WHAT YOU HAVE TO DO
If a line in the data below includes the string "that", please return a copy of it.

SUPPLIED DATA
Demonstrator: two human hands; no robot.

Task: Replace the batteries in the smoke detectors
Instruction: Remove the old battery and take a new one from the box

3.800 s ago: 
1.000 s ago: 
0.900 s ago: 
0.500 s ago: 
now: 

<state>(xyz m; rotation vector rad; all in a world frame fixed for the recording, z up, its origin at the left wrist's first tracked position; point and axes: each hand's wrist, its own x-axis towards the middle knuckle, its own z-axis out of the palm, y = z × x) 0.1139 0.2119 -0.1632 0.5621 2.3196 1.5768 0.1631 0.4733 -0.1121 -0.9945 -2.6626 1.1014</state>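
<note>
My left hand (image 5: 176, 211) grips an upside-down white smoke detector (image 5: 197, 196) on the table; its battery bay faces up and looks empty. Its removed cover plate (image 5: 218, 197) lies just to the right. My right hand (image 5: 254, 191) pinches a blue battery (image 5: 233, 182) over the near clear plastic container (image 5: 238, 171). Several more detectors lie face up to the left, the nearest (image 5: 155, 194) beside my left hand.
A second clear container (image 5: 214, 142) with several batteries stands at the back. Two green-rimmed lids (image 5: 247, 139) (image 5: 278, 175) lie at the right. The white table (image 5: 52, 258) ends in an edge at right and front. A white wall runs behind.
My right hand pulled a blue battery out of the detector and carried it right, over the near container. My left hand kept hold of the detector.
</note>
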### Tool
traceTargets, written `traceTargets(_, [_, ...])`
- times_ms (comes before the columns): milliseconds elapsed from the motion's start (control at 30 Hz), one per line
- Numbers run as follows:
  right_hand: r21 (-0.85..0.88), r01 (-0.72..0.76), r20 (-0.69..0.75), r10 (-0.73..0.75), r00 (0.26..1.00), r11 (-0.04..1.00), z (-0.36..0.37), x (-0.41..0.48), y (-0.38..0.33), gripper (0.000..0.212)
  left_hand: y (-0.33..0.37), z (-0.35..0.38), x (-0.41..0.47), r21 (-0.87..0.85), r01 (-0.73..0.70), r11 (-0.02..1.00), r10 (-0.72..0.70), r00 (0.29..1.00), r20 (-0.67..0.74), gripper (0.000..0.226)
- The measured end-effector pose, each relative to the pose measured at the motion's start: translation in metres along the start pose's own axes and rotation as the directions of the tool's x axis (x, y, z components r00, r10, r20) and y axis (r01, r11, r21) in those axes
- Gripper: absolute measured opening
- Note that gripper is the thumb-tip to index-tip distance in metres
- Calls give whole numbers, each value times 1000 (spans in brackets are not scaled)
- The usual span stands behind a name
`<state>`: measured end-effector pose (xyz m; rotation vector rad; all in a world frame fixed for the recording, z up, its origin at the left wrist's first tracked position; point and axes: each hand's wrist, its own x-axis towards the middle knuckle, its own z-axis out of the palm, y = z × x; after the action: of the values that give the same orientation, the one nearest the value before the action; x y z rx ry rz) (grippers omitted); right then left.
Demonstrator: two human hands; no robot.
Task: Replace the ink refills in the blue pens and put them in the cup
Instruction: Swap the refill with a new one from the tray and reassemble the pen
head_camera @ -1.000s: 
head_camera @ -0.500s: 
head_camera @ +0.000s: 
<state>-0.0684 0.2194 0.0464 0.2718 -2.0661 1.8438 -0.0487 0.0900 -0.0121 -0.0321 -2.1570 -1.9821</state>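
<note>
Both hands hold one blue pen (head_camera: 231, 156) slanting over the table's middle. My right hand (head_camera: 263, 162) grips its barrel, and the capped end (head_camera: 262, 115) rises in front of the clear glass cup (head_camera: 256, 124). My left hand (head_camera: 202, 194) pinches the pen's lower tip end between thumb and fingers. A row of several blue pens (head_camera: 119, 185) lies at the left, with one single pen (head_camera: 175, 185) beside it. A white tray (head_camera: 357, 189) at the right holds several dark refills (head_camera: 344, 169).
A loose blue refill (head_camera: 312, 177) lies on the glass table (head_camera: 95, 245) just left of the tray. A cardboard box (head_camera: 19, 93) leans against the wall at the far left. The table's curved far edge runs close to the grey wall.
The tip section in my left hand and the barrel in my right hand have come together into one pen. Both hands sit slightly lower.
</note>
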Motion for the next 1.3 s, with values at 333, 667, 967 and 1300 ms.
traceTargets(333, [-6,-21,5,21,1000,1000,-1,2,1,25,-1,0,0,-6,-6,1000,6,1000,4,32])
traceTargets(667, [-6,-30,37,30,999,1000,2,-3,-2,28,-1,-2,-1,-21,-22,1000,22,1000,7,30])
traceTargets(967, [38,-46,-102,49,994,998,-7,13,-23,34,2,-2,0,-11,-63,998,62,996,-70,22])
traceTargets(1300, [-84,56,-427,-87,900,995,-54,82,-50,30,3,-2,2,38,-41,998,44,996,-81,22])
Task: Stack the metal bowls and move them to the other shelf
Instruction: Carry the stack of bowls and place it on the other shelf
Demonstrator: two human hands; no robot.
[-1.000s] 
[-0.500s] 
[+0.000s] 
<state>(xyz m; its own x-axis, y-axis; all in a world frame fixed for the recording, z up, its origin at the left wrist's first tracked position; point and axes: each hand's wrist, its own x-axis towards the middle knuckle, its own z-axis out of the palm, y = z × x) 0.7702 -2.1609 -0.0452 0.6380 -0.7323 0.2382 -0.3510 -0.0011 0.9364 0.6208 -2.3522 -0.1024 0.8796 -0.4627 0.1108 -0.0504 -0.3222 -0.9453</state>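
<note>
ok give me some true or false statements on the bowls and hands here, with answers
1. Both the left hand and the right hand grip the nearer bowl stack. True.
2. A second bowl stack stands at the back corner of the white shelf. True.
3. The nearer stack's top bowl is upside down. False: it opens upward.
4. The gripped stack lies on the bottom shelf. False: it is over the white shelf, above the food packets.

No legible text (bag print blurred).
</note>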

ANSWER SECTION
- Note that gripper is the thumb-tip to index-tip distance in metres
`<state>`: measured end-effector pose (xyz m; rotation vector rad; all in a world frame fixed for the recording, z up, its origin at the left wrist's first tracked position; point and axes: each hand's wrist, its own x-axis towards the middle knuckle, its own z-axis out of the palm, y = z × x; after the action: of the values that give the same orientation, the one nearest the value before the action; x y z rx ry rz) (grippers omitted); right then left.

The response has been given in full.